One of the most infamous and transparent examples of greenwashing dates back to 2001, when BP tried to rebrand itself as Beyond Petroleum. They then went on to cause one of the worst environmental disasters in history due to “gross negligence and reckless conduct”? They attempted this rebrand because they knew the greenhouse gases they released were going to cause environmental disaster back in the 1970’s, They could see a shift towards a ‘green narrative’ coming in the early 2000’s. Beyond Petroleum was an oil company's attempt to distance itself from the dirtiest industry of all; oil.
However, most greenwashing is simply not this obvious. Let’s look at some more subtle examples.
Chasing arrows - the ‘recycled’ symbol
Recycled symbols, such as the well-known chasing arrows symbol, are widely recognized to signify recycled content. These symbols are typically found on packaging, labels, or products themselves, indicating that a certain percentage of the materials used in the product or packaging have been sourced from recycled sources.
Whilst the presence of a recycled symbol suggests a sustainable choice, it is essential to consider the context and veracity of the claim. Brands often misuse or misrepresent these symbols by applying them to products or packaging that only contain a minimal amount of recycled content.
This is greenwashing 101, as it creates the impression of sustainability without substantial environmental benefits.
Swing Tags - all bite and no bark
Swing tags are small tags attached to garments or products. They’re meant to provide additional information about the product, including its environmental attributes. Brands use swing tags to highlight eco-friendly features, such as the use of recycled materials, reduced water consumption, or fair labour practices. But, they can be misleading if they merely serve as marketing tools without any genuine commitment to sustainability. Brands may attach swing tags with sustainability claims to products that are not truly eco-friendly, creating a false impression of environmental responsibility.

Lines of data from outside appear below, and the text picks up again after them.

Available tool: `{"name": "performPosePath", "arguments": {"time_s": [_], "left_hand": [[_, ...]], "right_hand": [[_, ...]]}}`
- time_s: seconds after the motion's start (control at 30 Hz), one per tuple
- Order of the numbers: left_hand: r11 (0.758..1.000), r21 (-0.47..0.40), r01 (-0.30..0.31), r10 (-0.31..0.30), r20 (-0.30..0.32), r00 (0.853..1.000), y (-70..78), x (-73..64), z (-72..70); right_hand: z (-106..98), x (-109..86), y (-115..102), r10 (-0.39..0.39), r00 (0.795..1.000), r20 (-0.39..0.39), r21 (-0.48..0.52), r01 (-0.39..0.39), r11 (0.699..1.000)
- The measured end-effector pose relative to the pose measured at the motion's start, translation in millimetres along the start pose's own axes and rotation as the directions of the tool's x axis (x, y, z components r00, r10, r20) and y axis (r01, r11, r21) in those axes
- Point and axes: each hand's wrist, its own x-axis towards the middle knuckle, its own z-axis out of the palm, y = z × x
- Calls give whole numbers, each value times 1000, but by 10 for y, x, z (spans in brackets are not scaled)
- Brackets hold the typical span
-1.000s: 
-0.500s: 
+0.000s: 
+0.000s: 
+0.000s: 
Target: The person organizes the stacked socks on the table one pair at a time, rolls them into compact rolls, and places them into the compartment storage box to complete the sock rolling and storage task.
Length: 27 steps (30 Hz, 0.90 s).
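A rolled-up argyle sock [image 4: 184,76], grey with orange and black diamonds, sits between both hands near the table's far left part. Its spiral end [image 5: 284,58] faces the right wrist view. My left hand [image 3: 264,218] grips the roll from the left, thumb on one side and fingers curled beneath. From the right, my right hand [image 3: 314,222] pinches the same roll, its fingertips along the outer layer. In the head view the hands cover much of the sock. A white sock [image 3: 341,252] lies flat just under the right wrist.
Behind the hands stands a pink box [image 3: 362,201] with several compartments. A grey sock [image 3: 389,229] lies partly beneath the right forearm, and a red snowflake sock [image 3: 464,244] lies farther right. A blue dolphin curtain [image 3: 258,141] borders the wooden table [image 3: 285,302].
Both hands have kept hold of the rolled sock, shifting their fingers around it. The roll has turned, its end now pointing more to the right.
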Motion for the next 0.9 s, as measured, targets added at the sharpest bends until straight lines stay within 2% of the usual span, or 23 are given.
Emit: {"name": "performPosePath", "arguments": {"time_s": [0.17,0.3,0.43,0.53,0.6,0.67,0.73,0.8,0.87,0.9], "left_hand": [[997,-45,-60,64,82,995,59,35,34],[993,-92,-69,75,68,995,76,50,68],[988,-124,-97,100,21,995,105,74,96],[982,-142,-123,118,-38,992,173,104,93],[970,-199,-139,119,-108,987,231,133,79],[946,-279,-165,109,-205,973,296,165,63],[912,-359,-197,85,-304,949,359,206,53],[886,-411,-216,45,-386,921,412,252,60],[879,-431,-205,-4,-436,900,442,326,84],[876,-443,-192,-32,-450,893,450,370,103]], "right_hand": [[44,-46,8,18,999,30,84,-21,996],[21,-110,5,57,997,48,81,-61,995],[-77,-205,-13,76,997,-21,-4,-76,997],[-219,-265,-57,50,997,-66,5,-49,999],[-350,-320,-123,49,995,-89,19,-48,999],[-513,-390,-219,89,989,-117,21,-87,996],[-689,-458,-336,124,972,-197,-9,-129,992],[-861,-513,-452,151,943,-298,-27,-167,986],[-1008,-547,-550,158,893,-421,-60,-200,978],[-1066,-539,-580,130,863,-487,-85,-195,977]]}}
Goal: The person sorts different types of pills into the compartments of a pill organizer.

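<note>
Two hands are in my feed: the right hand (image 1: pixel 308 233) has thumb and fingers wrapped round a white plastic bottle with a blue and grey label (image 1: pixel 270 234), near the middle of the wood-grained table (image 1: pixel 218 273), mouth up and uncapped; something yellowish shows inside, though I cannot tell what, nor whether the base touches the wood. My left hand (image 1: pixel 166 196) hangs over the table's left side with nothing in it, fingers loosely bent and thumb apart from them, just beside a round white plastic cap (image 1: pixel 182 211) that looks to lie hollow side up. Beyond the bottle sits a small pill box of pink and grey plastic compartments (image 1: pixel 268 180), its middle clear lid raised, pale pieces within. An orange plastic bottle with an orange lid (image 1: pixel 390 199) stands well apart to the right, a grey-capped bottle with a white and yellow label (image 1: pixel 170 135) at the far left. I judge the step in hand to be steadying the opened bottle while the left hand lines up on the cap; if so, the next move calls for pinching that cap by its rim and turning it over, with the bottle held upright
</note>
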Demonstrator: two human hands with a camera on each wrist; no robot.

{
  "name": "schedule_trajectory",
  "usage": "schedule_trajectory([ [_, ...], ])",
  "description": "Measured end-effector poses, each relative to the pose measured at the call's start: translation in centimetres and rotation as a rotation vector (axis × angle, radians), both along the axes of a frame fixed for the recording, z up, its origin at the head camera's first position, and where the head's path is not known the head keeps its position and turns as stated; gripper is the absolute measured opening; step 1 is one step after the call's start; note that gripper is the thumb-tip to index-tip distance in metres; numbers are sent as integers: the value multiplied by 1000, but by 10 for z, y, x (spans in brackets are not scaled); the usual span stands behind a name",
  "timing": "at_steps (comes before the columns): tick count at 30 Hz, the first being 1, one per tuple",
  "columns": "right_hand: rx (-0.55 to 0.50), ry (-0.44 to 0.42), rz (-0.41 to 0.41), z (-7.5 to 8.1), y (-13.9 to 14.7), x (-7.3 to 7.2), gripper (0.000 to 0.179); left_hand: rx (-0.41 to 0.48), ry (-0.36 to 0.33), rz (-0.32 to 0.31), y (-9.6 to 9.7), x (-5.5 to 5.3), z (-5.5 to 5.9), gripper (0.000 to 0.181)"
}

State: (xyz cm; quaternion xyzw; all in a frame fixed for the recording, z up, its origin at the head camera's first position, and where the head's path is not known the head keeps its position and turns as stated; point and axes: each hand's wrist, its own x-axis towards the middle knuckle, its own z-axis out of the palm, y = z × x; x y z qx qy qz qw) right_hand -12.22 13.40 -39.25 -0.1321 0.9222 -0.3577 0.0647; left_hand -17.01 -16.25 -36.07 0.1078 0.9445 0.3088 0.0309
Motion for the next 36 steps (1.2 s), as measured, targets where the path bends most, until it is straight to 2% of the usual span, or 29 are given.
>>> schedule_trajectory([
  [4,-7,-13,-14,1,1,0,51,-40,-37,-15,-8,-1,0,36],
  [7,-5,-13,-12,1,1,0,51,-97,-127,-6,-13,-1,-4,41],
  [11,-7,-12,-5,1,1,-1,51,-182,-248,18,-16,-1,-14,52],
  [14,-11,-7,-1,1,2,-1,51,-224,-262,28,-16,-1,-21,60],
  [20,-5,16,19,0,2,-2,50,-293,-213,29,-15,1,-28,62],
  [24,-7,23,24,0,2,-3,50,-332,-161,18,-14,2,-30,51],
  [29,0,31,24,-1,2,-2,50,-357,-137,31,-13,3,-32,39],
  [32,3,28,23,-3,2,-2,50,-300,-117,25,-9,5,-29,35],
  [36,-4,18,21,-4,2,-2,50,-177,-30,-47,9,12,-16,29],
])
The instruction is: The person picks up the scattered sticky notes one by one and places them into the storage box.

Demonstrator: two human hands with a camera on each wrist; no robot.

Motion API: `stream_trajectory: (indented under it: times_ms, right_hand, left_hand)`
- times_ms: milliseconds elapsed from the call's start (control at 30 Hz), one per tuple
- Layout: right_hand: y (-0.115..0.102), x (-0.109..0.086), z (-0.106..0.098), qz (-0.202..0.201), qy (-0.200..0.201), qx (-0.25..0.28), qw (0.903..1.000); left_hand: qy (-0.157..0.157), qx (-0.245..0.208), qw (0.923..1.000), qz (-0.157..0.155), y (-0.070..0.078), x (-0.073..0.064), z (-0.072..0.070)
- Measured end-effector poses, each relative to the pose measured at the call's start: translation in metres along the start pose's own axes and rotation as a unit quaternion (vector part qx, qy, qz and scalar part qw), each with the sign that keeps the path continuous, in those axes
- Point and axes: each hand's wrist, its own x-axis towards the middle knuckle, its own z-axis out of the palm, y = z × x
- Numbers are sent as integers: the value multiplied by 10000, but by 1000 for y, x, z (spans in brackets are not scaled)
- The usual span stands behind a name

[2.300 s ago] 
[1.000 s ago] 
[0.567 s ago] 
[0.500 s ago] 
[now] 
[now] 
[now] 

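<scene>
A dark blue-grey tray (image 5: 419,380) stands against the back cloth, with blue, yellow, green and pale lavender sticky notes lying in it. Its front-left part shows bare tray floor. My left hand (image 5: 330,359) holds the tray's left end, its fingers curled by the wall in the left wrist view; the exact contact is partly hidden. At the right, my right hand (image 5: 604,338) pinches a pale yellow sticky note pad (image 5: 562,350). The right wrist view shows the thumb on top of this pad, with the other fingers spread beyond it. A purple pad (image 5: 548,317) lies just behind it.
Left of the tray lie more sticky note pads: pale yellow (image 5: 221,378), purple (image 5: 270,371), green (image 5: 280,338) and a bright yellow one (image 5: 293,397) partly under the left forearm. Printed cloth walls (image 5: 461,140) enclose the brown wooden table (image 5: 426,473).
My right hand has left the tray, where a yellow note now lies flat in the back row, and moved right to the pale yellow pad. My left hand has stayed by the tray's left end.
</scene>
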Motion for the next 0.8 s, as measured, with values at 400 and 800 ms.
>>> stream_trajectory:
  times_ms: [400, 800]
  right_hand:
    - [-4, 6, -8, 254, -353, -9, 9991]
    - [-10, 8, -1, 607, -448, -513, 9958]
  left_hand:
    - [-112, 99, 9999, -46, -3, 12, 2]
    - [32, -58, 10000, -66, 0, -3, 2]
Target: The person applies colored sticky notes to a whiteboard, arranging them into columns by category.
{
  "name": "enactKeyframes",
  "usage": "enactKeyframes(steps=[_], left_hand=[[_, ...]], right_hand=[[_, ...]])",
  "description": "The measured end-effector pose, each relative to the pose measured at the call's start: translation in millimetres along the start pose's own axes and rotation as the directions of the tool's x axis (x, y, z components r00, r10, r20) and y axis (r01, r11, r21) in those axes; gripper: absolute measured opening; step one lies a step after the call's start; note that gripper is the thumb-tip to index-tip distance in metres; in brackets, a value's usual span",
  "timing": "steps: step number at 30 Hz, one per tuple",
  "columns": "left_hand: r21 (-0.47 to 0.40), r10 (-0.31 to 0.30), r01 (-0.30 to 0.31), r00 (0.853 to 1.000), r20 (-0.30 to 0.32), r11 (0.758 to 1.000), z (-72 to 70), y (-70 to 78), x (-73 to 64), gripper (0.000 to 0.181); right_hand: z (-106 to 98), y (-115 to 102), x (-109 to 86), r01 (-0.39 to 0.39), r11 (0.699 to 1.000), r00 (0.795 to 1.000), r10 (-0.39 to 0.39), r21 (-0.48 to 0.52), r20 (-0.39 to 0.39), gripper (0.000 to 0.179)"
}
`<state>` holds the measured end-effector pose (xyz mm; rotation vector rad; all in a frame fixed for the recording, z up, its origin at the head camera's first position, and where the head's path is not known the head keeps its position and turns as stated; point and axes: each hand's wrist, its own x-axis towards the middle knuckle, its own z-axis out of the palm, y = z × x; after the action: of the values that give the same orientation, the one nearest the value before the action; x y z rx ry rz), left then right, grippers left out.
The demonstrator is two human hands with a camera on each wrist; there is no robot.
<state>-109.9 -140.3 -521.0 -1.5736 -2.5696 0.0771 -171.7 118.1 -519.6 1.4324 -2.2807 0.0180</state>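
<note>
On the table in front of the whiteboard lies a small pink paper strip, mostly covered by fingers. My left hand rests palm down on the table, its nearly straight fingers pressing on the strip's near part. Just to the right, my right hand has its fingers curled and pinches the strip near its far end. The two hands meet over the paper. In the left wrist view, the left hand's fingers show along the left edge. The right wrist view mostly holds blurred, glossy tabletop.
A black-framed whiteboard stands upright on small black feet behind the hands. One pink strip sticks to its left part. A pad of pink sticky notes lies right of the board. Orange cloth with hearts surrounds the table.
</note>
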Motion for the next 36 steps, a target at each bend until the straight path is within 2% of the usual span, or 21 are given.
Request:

Abusing the psychology of colours
The Green connotation: the colour green is widely associated with nature, sustainability, and eco-friendliness. It has become a symbol of environmental responsibility - to the point that the word ‘green’ now often literally means ‘eco-friendly’’. Brands use green tones in their logos, packaging, and marketing materials to create an immediate association with sustainability. However, the use of green does not guarantee genuine commitment to sustainable practices. The same logic also applies to other ‘natural’ tones; earthy hues, and colours we associate with water. Of course, the use of these colours doesn’t necessarily equal greenwashing, but it’s important to examine whether the brand's claims extend beyond a superficial colour choice,or if it is simply an attempt to create an eco-friendly image, even if actual practices do not align with their messaging.
Ambiguity - a lie with extra steps
Language: Greenwashing can involve the use of ambiguous language and slogans that imply sustainability without concrete action. Phrases like "eco-inspired," "nature-friendly," or "green-ish" are deliberately vague, allowing brands to manipulate consumer perceptions without committing to substantial environmental efforts.
Nature Imagery: Brands often incorporate natural landscapes, plants, and animals in their marketing materials to evoke a sense of eco-friendliness. These visuals can create an emotional connection, but can be misleading if they do not accurately reflect the brand's sustainable practices or if they distract from more pressing environmental concerns.
Lack of Transparency: Ambiguity thrives when brands withhold specific information about their sustainability initiatives. Without transparent reporting on supply chain practices, manufacturing processes, and environmental impact assessments, it becomes difficult for consumers to distinguish genuine sustainability efforts from greenwashing tactics.